As for the report itself, it sets a benchmark for future ECFR publications. Two examples of this style and directness:

“Russia is emerging as an ideological alternative to the EU that offers a different approach to sovereignty, power and world order. Whereas the EU stands for an idea of order based on consensus, interdependence and the rule of law, Russian foreign policy is motivated by a quest for power, independence and control.”

Or one conclusion:

“Contrary to what many in Europe think, Russia’s neighbourhood policy is better developed, better coordinated and better implemented than the EU’s. Russia devotes more political, economic and even military resources to influencing its neighbourhood than the EU does. Indeed, Moscow has plenty of tasty carrots to offer its allies … ” (in this style it is easy to hear the echo of previous writings by Mark Leonard)
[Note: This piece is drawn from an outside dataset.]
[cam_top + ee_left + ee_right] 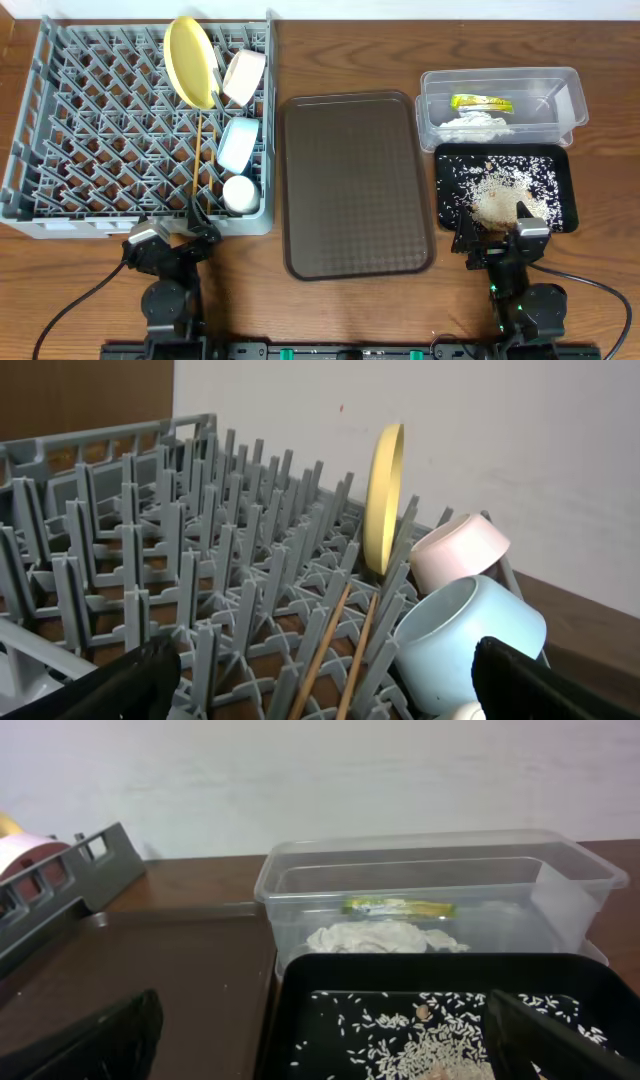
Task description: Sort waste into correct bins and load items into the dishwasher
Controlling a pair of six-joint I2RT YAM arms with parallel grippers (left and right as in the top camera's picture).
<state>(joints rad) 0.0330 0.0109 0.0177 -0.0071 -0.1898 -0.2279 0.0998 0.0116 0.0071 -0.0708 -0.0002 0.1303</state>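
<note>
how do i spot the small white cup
Find the large square grey plastic dish rack on the left. Dishes line its right wall; the small round white cup sits at the near end, beside the light blue bowl. It is the smallest, plain white.

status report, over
Left hand, right hand open, empty. Plate, blue bowl, pink bowl, cup, chopsticks in rack. Wrapper, paper in tub; rice on black tray. Nothing blocking.
</note>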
One has not heared such a voice in Berlin in years. Now, a serious debate might be launched not only here but across Europe.

The earlier discussion on Iran, on which many in the room had strong convictions, was no less interesting or impressive. Introduced by Tim Garton Ash, a variety of views were expressed and the conclusion reached that it might be too early to come up with a statement. On Russia, on the other hand, a consensus hardened that the simple but powerful insights of the Power Audit deserved to be made more widely known: conclusion one, that current EU policy towards Russia (and EU lack of unity) benefits no member state of the EU; and conclusion two, that any serious policy of the EU should be based on a sustained commitment to the most important common value underpinning European integration, the rule of law.

Here then are the makings of a potentially very influential institution: a forum of people such as Fischer, Ahtisaari, Belka, Emma Bonino, coming together and seriously discussing innovative, non -diplomatic analyses, prepared to be outspoken, not afraid to offend, oriented towards possible practical conclusions, and open to good ideas wherever they come from; and in addition a set of younger people and researchers from all parts of Europe with a variety of experiences and the conviction that good analysis can make a real difference.

The next day the Russia report was presented to a wider audience in the huge conference room of the German Foreign Ministry. It was the 9th of November, a good day to launch a European initiative in Berlin. It was cold outside, but the ghosts of the building were banished for good. Nicu seemed pleased, and he had every reason to be. It was a good start for a European initiative.